It’s a pleasure to take part in the Blogtour The Shanghai Wife by Emma Harcourt.
About the Author
Emma Harcourt has worked as a journalist for over 25 years, in Australia, the UK and Hong Kong. In 2011, she completed the Faber Academy Writing a Novel course and The Shanghai Wife was borne. Emma lives in Sydney with her two daughters. She is currently working on her second novel. Follow @emma_harcourt on Twitter,
About the book
Forbidden friendship, political conspiracy and incendiary passion draw Australian woman Annie Brand deep into the glamour and turmoil of 1920s Shanghai.
Leaving behind the loneliness and trauma of her past in country Australia, Annie Brand arrives to the political upheaval and glittering international society of Shanghai in the 1920s. Journeying up the Yangtze with her new husband, the ship’s captain, Annie revels in the sense of adventure but when her husband sends her back to Shanghai, her freedom is quickly curtailed.
Against her will, Annie finds herself living alone in the International Settlement, increasingly suffocated by the judgemental Club ladies and their exclusive social scene: one even more restrictive than that she came from. Sick of salacious gossip and foreign condescension, and desperate to shake off the restrictions of her position in the world, Annie is slowly drawn into the bustling life and otherness of the real Shanghai, and begins to see the world from the perspective of the local people, including the servants who work at her husband’s Club.
But this world is far more complex and dangerous than the curious Annie understands and, unknowingly, she becomes caught in a web of intrigue and conspiracy as well as a passionate forbidden love affair she could not have predicted: one with far–reaching consequences…
Moving to 1920’s Shanghai is a big stretch for Annie, having to deal with the curious and judgemental creatures called ex-pat – throwbacks of the old world on the cusp of change and a new awakening.

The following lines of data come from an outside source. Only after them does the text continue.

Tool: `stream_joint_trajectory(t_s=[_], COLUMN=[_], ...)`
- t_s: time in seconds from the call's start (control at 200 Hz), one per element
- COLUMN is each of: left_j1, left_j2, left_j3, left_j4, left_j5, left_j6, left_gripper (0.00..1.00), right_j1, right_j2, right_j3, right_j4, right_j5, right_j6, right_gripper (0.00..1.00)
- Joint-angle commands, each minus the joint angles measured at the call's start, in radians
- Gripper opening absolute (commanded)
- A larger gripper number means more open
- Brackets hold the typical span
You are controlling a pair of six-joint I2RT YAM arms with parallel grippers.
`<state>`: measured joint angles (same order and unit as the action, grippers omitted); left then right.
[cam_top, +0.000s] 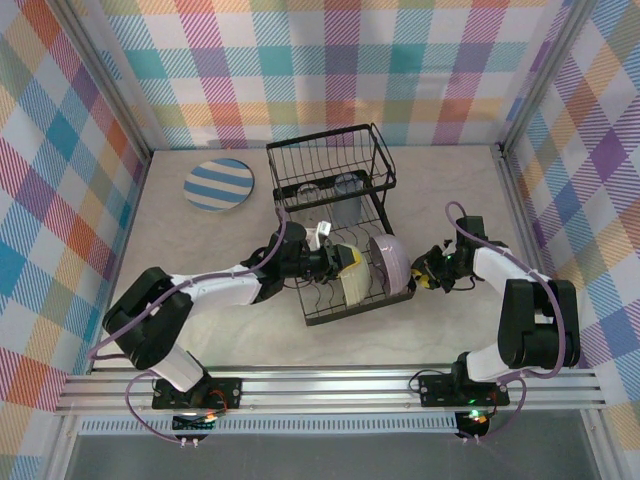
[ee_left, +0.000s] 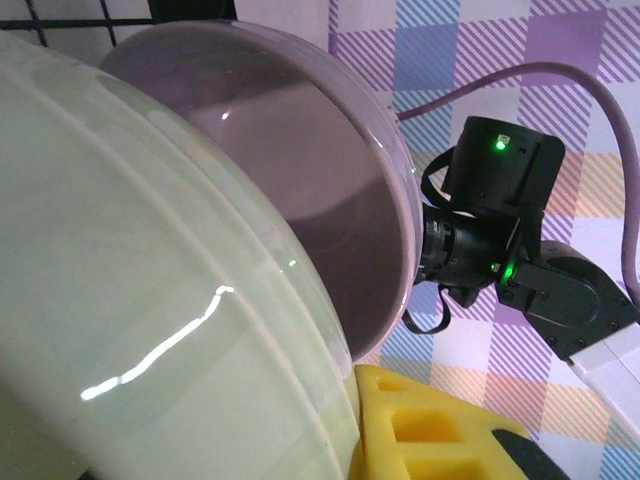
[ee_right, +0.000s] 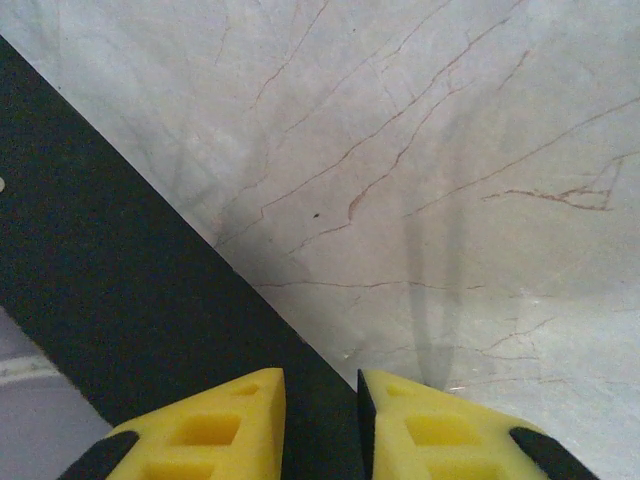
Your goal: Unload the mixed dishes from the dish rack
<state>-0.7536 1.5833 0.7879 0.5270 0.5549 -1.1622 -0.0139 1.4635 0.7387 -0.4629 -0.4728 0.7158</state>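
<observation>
My left fingers [cam_top: 346, 262] were inside the dish rack [cam_top: 322, 300], right at the upper rim of the pale green bowl [cam_top: 358, 286], which stood on edge in the slotted base. From my left wrist that bowl loomed close on the left. One yellow fingertip [ee_left: 420, 435] sat just beside its rim, touching or nearly so. The other was hidden behind the bowl, so I could not tell whether I had closed on it. Directly beyond stood the lavender bowl [ee_left: 300, 170], also on edge, its hollow facing me, the two bowls close together.

My right fingers [cam_top: 427, 276] were at the right side of the rack, just beside the lavender bowl's outer edge. From my right wrist they were narrow, with only a slim gap between the yellow tips. A dark band [ee_right: 130, 260] ran from that gap up to the left across the marbled desk [ee_right: 450, 150]. I could not tell what the band was, nor whether I was pinching it.

A striped plate [cam_top: 219, 185], blue and white, lay flat on the desk, well apart from both sets of fingers, left of the rack's basket section [cam_top: 335, 160].
</observation>
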Motion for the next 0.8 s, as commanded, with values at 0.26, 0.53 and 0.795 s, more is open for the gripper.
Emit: stream_joint_trajectory(t_s=[0.26,0.53,0.795], left_j1=[0.004,0.033,0.071], left_j2=[0.136,0.188,0.290], left_j3=[-0.006,-0.003,0.034], left_j4=[0.236,0.320,0.533], left_j5=[0.261,0.413,0.531], left_j6=[0.020,0.003,-0.128], left_gripper=[0.00,0.00,0.00], right_j1=[0.007,0.008,0.006], right_j2=[-0.003,-0.004,0.006], right_j3=[-0.008,-0.016,-0.007], right_j4=[-0.032,-0.034,-0.041], right_j5=[-0.048,-0.043,-0.039], right_j6=[-0.045,-0.044,-0.039], right_gripper=[0.24,0.24,0.23])
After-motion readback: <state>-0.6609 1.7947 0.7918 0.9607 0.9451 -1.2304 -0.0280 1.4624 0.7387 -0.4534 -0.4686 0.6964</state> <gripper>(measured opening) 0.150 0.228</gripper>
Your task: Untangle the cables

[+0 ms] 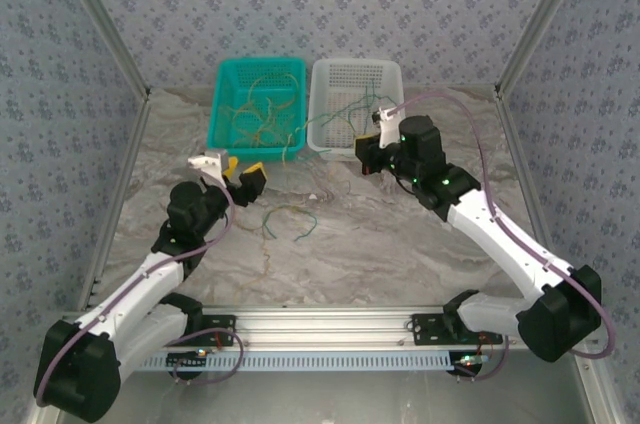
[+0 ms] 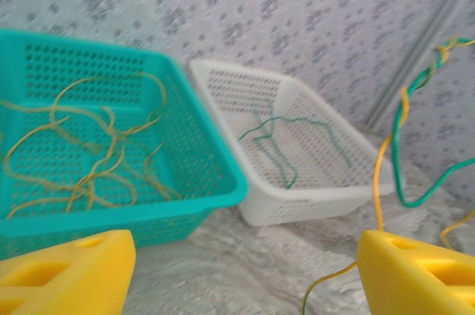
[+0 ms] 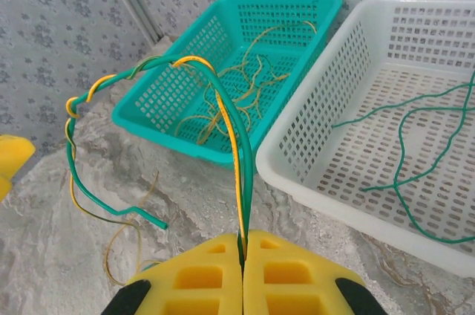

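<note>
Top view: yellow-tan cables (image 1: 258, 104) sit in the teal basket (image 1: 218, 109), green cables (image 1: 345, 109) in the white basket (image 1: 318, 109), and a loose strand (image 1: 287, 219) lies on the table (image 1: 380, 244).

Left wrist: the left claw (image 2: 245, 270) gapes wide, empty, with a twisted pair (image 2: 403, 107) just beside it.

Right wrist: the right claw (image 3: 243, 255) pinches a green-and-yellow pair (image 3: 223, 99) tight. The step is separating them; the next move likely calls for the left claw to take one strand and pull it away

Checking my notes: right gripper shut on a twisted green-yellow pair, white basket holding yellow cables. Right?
Not quite: the white basket holds green cables, as the right wrist view shows. The right gripper is indeed shut on the twisted pair.
</note>
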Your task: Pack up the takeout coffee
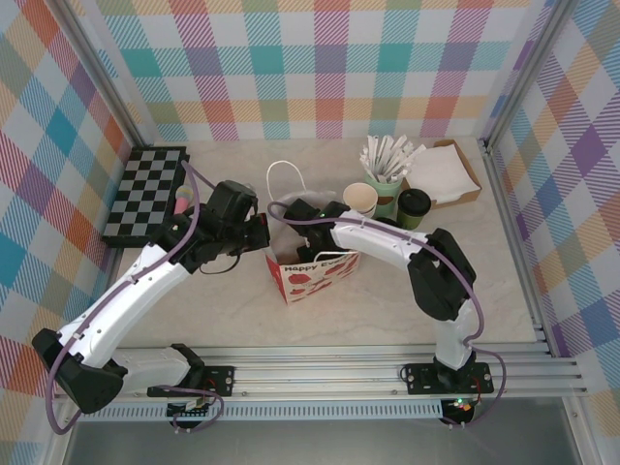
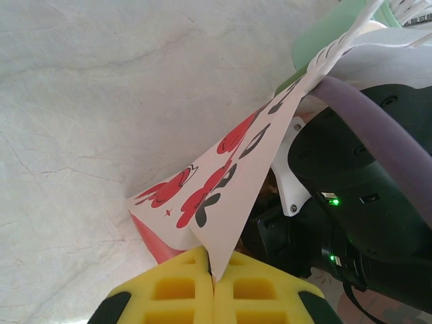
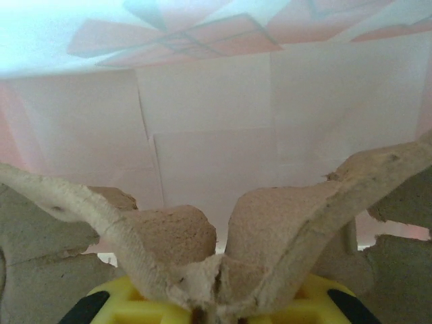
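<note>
The takeout coffee (image 1: 414, 205), a dark-green cup with a black lid, stands on the table right of the white paper bag with red prints (image 1: 315, 271). My left gripper (image 2: 214, 270) is shut on the bag's rim (image 2: 236, 202) at its left side. From the right, my right gripper (image 1: 300, 215) reaches down into the bag. Inside, against the bag's white inner wall (image 3: 216, 121), its yellow pads (image 3: 216, 307) pinch a ridge of a brown pulp cup carrier (image 3: 283, 216).
A stack of lidless green cups (image 1: 360, 201) and a mint cup of paper-wrapped sticks (image 1: 386, 184) stand beside the coffee. A cardboard tray of napkins (image 1: 446, 172) lies at the back right. A checkerboard (image 1: 145, 194) lies at the back left.
</note>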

Thrust into the gossipy world full of sharp retorts and a visible shallowness, Annie starts to reach out into her new surroundings, but encounters more than she ever thought possible.
I imagine it will appear to many that Annie is impulsive and naïve in her actions. Her desire to learn, to help and discover her surroundings is dangerous to the observer, and yet it is completely in keeping with her societal position and her heritage. It’s called white saviour complex, which although is still prevalent today, was and is very much a product of colonialism. She is fearsome in certain situations and simultaneously convinced her position and her good intent will keep her safe. The invisible bubble of privilege if you will.
Harcourt draws the reader in with the vivid imagery and historical setting, to the point where the more adventurous aspect becomes the obstacle, the dam that keeps the other genre voices slightly tamed. It’s a story driven by the vivid imagery, the accurate settings and the due diligence given to the characters. The author blends and weaves to create a riveting tale of self-discovery and times gone by.